When seeking a solution, engineers trained on selecting and sizing fans can help you find an effective process cooling fan solution that provides the lowest energy costs.
Forced Convection Added to Industrial Refrigeration Systems
Another common option for air-based process cooling is refrigeration. While fans cannot reduce the temperature of the air they are moving, refrigeration units can, which makes them seem like the only sensible solution at first glance. At times, however, fans cool items to room temperature much faster than air conditioning alone.
Combining fans and air conditioning may seem to be the best solution. In some applications, however, this solution provides only a marginal increase in cooling speed. This is why a cooling solution tailored to each production line is important.
Consider the following hypothetical example. A metal fabricating company needed to cool sheets of stainless steel from 350 to 100°F (176 to 37°C) so that workers could safely handle them. The company considered three options:
- Airflow from fans in an 85°F (29°C) warehouse.
- Storing the sheets in a 40°F (4°C) walk-in refrigerator.
- Adding airflow from fans in the 40°F (4°C) walk-in refrigerator.
In the first option, presuming an air speed of 150 ft/min by using fans in the 85°F (29°C) warehouse, the metal plates would reach 100°F (37°C) in about 40 minutes. In the second option, by relying on natural convection in the 40°F (4°C) refrigerator, the plates would take more than an hour to cool. In the third option, using a combination of 150 ft/min of airflow and 40°F (4°C) air provides the fastest cooling at about 35 minutes. However, that option is also the most energy-intensive. It uses five times the wattage of the fans alone yet produces only a five-minute reduction in cooling time.
Using Natural Convection for Industrial Cooling
Natural convection, in which products are left to cool on their own in ambient conditions, is cheap but slow. In many applications, using forced convection with fans can save money over natural convection.
A real-world example can illustrate this. Impulse Manufacturing, a Georgia metal fabricator, relied on natural convection to cool metal components on a production line. However, the parts typically were 165°F (74°C) when they reached associates — too hot to handle.
To keep output high and avoid line shutdowns, managers tested airflow cooling with a single fan. It did not work. The company considered installing a longer conveyor line so the components would have more time to cool. The conveyor-line upgrade would have cost $40,000 to $50,000, plus the energy needed to run it.
Impulse’s engineers instead worked with a manufacturer of industrial fans to develop a better forced convection solution. The engineers designed a more direct airflow path on the parts at a slightly higher speed. This was found to be ideal for dropping the temperature of the objects 65°F (36°C) within 80’ of conveyor.
After installing eight fans and testing several layouts, the company found a setup that maximized cooling. Ultimately, for Impulse Manufacturing, this solution avoided the conveyor addition and increased output by 20 percent.
“With the added fans, we no longer have to leave gaps. We can load the line at 100 percent, as it was intended to run,” said Clay Reiser, general manager.

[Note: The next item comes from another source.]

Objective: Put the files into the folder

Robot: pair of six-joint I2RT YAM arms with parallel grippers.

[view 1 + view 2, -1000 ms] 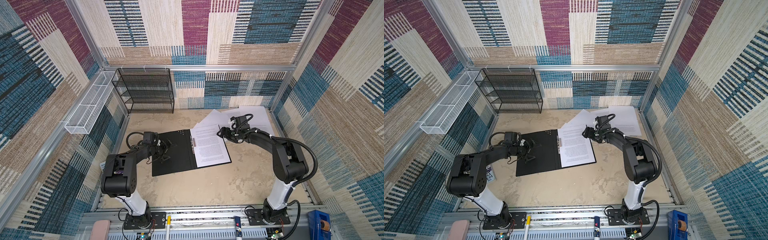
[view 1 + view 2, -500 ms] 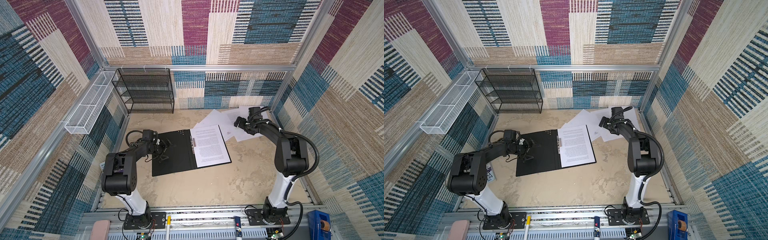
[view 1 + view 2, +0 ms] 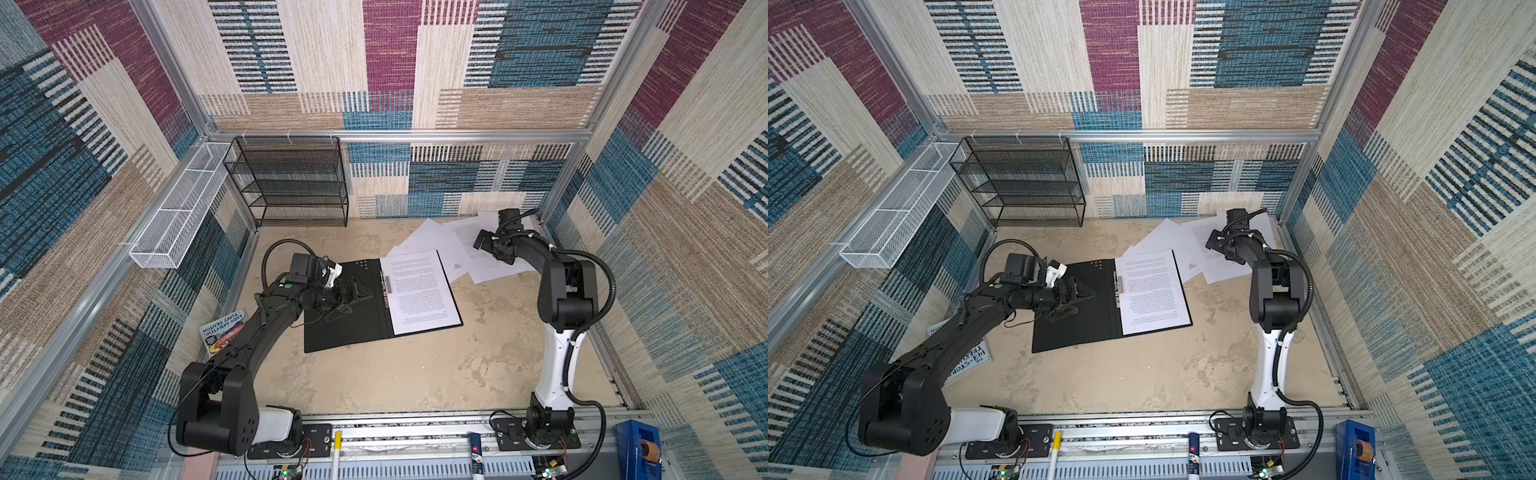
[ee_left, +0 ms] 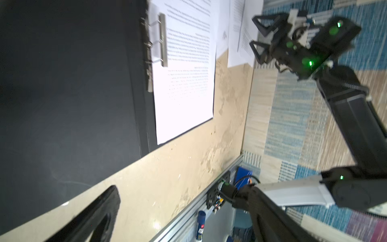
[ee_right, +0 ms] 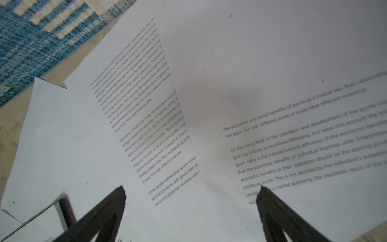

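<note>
step in hand: fetching a sheet. my right gripper (image 5: 192, 188) hangs wide open, empty, loose files (image 5: 272, 62) just beneath its jaws; left gripper (image 3: 351, 301), open and empty, sits over the folder (image 3: 345, 332). next i'd lower and pinch one paper edge.

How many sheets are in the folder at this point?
1 visible: a printed sheet on the open folder's right half by the spine clip; others could lie hidden beneath it.

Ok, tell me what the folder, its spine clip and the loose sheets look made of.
Folder: matte black card or plastic, no glare; cannot tell which.
Spine clip: metal, by its silvery-grey sheen.
Loose sheets: thin white printed paper, lying flat and overlapping.
</note>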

In conclusion, remember that each process has unique characteristics that need to be taken into account. For process cooling, consider fans as well as refrigeration and line upgrades. Overhead or directional fans are effective and provide an energy-efficient air cooling solution for getting products to room temperature quickly. To find the best cooling method, do not be afraid to test different layouts, fan speeds and fan sizes. To eliminate the disruption of trial and error, enlist the help of thermal and process engineers who can calculate the cost and benefit of airflow.